**Activity:** Print nothing but the lines from the start of the listing below through the line that contains "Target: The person". Do not include the pictures.

### Available data

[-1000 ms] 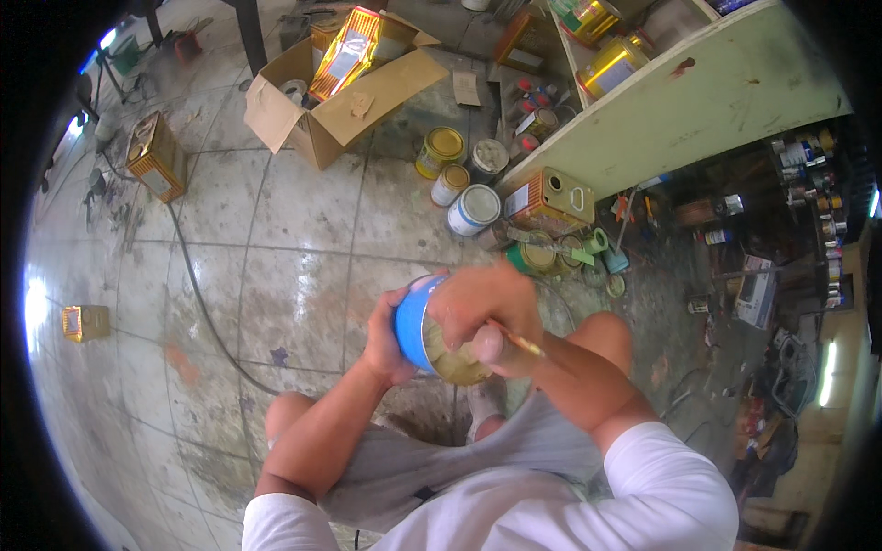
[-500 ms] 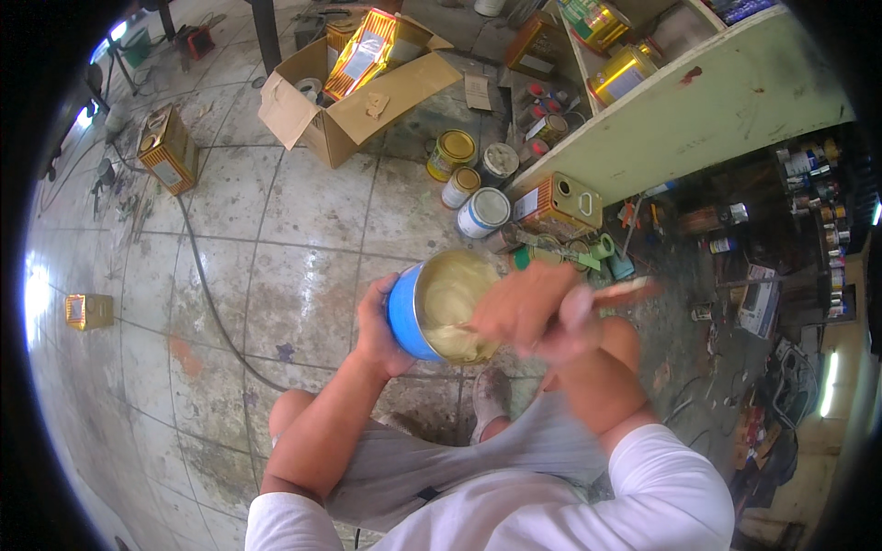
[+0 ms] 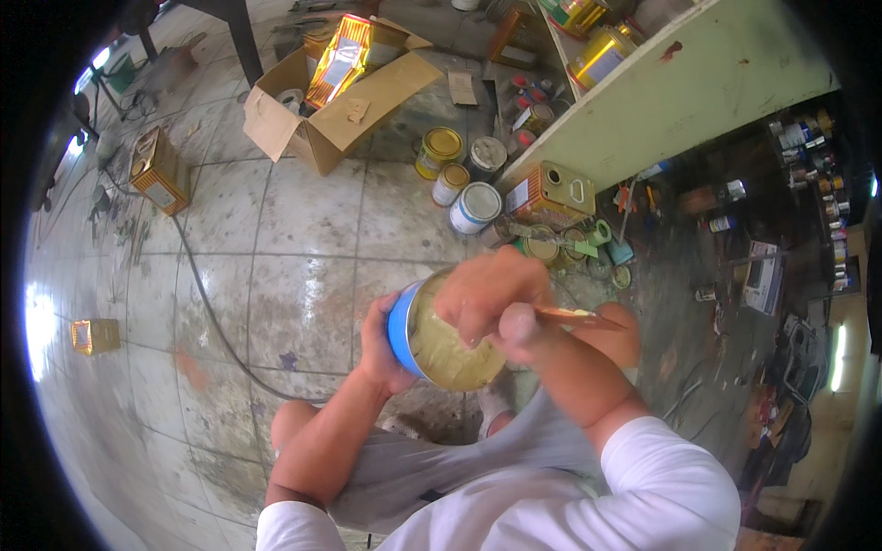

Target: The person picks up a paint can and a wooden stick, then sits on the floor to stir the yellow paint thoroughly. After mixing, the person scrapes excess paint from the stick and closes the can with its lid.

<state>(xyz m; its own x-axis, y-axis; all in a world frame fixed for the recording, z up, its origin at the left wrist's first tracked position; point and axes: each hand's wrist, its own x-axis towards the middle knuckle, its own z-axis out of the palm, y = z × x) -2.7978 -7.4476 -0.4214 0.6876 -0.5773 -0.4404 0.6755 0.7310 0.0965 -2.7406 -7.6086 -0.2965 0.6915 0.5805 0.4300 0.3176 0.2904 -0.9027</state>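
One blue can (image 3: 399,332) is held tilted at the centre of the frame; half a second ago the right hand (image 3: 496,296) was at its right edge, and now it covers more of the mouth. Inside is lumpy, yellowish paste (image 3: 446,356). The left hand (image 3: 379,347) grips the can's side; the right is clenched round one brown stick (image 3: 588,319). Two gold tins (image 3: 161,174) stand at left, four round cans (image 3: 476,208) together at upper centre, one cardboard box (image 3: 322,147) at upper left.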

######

**Reply:**
[-1000 ms] 
[-500 ms] 
[+0 ms] 

Target: The person picks up a paint can and a wooden stick, then sits on the floor to stir the yellow paint thoroughly. After mixing, the person scrapes excess paint from the stick and closes the can with its lid.

Output for the exercise is now complete.